Binary Exponentiation (Fast Power) — Practice Tasks¶

All tasks must be solved in Go, Java, and Python. Each task ships with a precise spec and starter scaffolding. Implement the fast-power logic and validate against the evaluation criteria. Always test against a brute-force O(n) loop oracle on small n before trusting the fast-power result on huge n.

Beginner Tasks (5)¶

Task 1 — Plain fast power `a^n`¶

Problem. Implement power(a, n) returning the exact integer a^n using square-and-multiply (no modulus). Assume the result fits in 64-bit for Go/Java; Python is unbounded.

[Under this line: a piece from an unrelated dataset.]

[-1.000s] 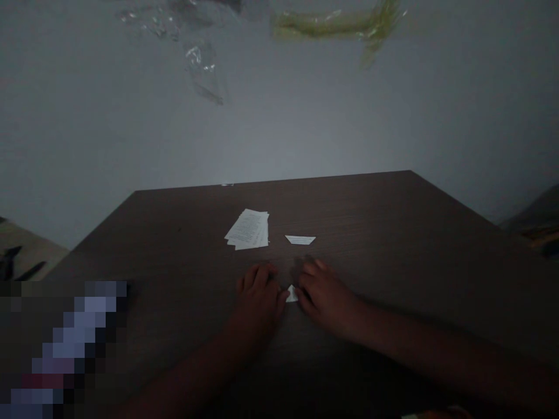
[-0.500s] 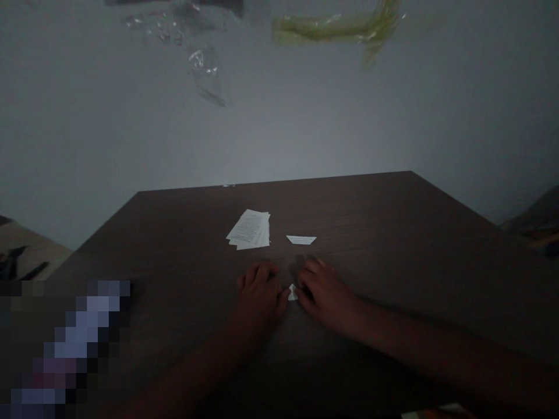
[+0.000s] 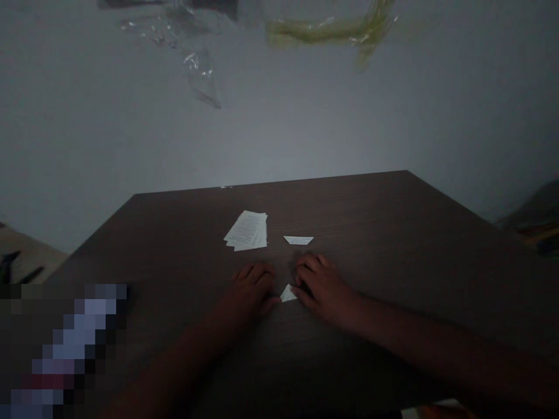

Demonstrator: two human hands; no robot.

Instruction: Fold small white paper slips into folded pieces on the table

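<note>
A small folded paper triangle (image 3: 288, 293), white, lies on the table between my two hands. My left hand (image 3: 254, 289) rests palm down to its left, fingers loosely bent and thumb stretched toward the paper's lower left corner. On the other side, my right hand (image 3: 325, 291) has its thumb at the paper's right edge. Its fingers curve onto the table, apart from the thumb. Just beyond the hands lies a folded paper strip (image 3: 299, 240), boat-shaped, with lines on it. The undersides of both hands are hidden.
A fanned stack of printed paper sheets (image 3: 247, 231) lies farther back on the dark wooden table (image 3: 349, 215). A pixelated long object (image 3: 78, 331) is at lower left. The table's back edge meets a wall (image 3: 305, 128) with clear and yellow tape (image 3: 318, 32).
My left thumb has drawn back a little to the left, and more of the paper triangle shows. My right hand stays almost in place. The whole view has shifted slightly.
</note>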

Constraints. 0 ≤ n ≤ 62, 0 ≤ a ≤ 10. Must run in O(log n) multiplications. Handle n = 0 (return 1) and a = 0 (0^0 = 1, 0^n = 0 for n > 0).

Expected. power(2, 10) = 1024, power(3, 0) = 1, power(0, 5) = 0.

Starter — Go.

func power(a, n int64) int64 {
    // TODO: square-and-multiply, start result at 1
    return 0
}

Starter — Java.

static long power(long a, long n) {
    // TODO
    return 0;
}

Starter — Python.

def power(a, n):
    # TODO
    pass

Evaluation: correctness, O(log n), edge cases n=0, a=0.

Task 2 — Modular fast power `a^n mod m`¶

Problem. Implement powmod(a, n, m) returning a^n mod m. Reduce the base first and reduce after every multiply.

Constraints. 0 ≤ a, n ≤ 10^18, 1 ≤ m ≤ 10^9 + 7. Handle m = 1 (return 0) using result = 1 % m.

Expected. powmod(3, 13, 100) = 23, powmod(2, 1_000_000_000, 1_000_000_007) is instant, powmod(7, 5, 1) = 0.

Hint. This is Task 1 with % m after each *.

Evaluation: correctness vs the naive O(n) loop on small inputs; no overflow; m = 1 handled.

Task 3 — Count squarings and multiplies¶

Problem. Modify powmod to also return the number of squarings and the number of multiply-into-result operations performed. Verify the multiply count equals popcount(n) and the squaring count equals ⌊log₂ n⌋ (or +1 if you do the final unused squaring).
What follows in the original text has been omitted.